**What the exercise asks**
The expected output is the data below, character for character, without its pictures.
[Stored data Boundary: Start]
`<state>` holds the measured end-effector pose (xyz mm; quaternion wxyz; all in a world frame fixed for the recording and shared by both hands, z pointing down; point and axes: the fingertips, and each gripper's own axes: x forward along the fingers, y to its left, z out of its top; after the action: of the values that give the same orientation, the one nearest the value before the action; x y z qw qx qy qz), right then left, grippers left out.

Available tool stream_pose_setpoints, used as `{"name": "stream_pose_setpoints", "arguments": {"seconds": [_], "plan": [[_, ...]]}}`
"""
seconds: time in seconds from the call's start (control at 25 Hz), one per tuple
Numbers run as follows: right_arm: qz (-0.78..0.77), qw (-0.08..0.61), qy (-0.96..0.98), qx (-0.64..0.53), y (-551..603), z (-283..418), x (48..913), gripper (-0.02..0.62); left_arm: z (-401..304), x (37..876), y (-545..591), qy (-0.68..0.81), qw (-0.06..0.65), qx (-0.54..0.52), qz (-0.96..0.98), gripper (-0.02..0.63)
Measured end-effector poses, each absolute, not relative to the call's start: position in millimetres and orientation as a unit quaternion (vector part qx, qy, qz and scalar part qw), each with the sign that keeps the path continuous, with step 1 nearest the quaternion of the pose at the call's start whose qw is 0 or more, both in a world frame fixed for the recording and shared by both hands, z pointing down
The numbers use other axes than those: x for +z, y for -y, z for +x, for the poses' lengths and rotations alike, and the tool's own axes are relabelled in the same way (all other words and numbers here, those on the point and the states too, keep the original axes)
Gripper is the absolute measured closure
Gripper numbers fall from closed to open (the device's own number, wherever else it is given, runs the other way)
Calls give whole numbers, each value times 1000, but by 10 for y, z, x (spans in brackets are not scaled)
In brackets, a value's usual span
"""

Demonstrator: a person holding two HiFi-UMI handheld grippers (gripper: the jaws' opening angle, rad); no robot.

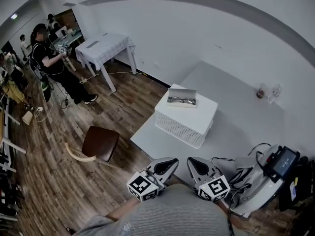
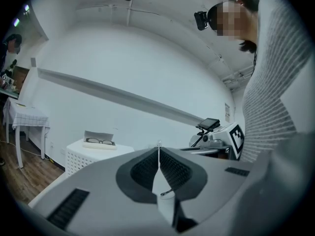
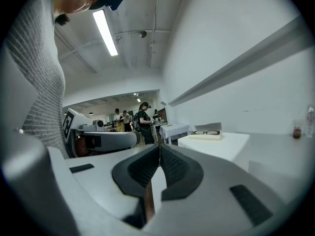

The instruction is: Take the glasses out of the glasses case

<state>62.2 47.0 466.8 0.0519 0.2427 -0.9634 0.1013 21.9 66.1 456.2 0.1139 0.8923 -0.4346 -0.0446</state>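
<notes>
**Grey knit sweater (image 1: 162, 215) nearest, two clenched grippers beyond, glasses far ahead**

Closest to the camera, a ribbed grey sweater fills the bottom edge. Just past it, the left gripper (image 1: 170, 162) and right gripper (image 1: 193, 162) sit side by side. Both are smooth grey plastic with ridged black pads (image 2: 145, 168), and each is clenched tight on nothing.

Farther off, on a matt white table (image 1: 236, 132), stands a white perforated box (image 1: 184, 122). On top of it lies the open glasses case (image 1: 183, 90), pale, with its lid raised. The thin, dark-framed glasses (image 1: 181, 100) rest inside, well apart from both grippers.

The step in hand looks like the approach. It would go best by opening one gripper before arriving and steadying the case with the other. The open gripper should then pinch the slim frame at the bridge, not the lenses.
</notes>
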Motion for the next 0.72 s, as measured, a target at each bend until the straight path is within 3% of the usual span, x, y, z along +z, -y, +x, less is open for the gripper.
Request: {"name": "stream_pose_setpoints", "arguments": {"seconds": [0.72], "plan": [[307,53,943,115,-21,26,4671,581,-345,4576,-119,370,141,-54,917,592]]}}
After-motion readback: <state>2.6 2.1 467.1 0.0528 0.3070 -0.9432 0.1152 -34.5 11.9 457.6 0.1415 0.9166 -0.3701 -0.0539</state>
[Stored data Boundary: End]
**Solution for this task**
`<state>` holds the measured end-effector pose (xyz mm; quaternion wxyz; all in a world frame fixed for the recording and shared by both hands, z pointing down; point and axes: the fingertips, and each gripper's own axes: x forward along the fingers, y to its left, z out of its top; after the action: of the values that give the same orientation, the one nearest the value before the action; x y z qw qx qy qz), right then left, grippers left out.

Available tool stream_pose_setpoints, used as `{"name": "stream_pose_setpoints", "arguments": {"seconds": [_], "plan": [[_, ...]]}}`
"""
seconds: time in seconds from the call's start (control at 25 Hz), one per tuple
Numbers run as follows: right_arm: qz (-0.78..0.77), qw (-0.08..0.61), qy (-0.96..0.98), qx (-0.64..0.53), y (-551..603), z (-283..418), x (48..913), gripper (-0.02..0.62); left_arm: z (-401..304), x (37..876), y (-545..591), qy (-0.68..0.81), qw (-0.06..0.65), qx (-0.54..0.52), qz (-0.96..0.98), gripper (-0.02..0.63)
Measured end-effector poses, each absolute, not relative to the call's start: position in millimetres and orientation as a unit quaternion (vector part qx, qy, qz and scalar part qw), each with the sign that keeps the path continuous, with step 1 nearest the quaternion of the pose at the call's start whose qw is 0 or more, both in a world frame fixed for the recording and shared by both hands, z pointing down
The numbers use other axes than those: x for +z, y for -y, z for +x, for the poses' lengths and rotations alike, and the tool's own axes are relabelled in the same way (all other words and numbers here, those on the point and the states too, keep the original axes)
Gripper is the absolute measured closure
Gripper numbers fall from closed to open (the device's own number, wherever else it is given, runs the other way)
Calls give whole numbers, each value times 1000, but by 10 for y, z, x (spans in brackets are not scaled)
In brackets, a value's usual span
"""

Demonstrator: a person holding two HiFi-UMI handheld grippers (gripper: the jaws' opening angle, rad); no robot.


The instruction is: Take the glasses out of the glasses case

<state>62.2 47.0 466.8 0.0519 0.2427 -0.9634 0.1013 21.9 66.1 456.2 0.1139 0.8923 -0.4346 -0.0446</state>
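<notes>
**Grey knit sweater (image 1: 162, 215) nearest, two clenched grippers beyond, glasses far ahead**

Closest to the camera, a ribbed grey sweater fills the bottom edge. Just past it, the left gripper (image 1: 170, 162) and right gripper (image 1: 193, 162) sit side by side. Both are smooth grey plastic with ridged black pads (image 2: 145, 168), and each is clenched tight on nothing.

Farther off, on a matt white table (image 1: 236, 132), stands a white perforated box (image 1: 184, 122). On top of it lies the open glasses case (image 1: 183, 90), pale, with its lid raised. The thin, dark-framed glasses (image 1: 181, 100) rest inside, well apart from both grippers.

The step in hand looks like the approach. It would go best by opening one gripper before arriving and steadying the case with the other. The open gripper should then pinch the slim frame at the bridge, not the lenses.
</notes>
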Motion for the next 0.72 s, as measured, a target at each bend until the straight path is within 3% of the usual span, x, y, z along +z, -y, +x, less is open for the gripper.
Request: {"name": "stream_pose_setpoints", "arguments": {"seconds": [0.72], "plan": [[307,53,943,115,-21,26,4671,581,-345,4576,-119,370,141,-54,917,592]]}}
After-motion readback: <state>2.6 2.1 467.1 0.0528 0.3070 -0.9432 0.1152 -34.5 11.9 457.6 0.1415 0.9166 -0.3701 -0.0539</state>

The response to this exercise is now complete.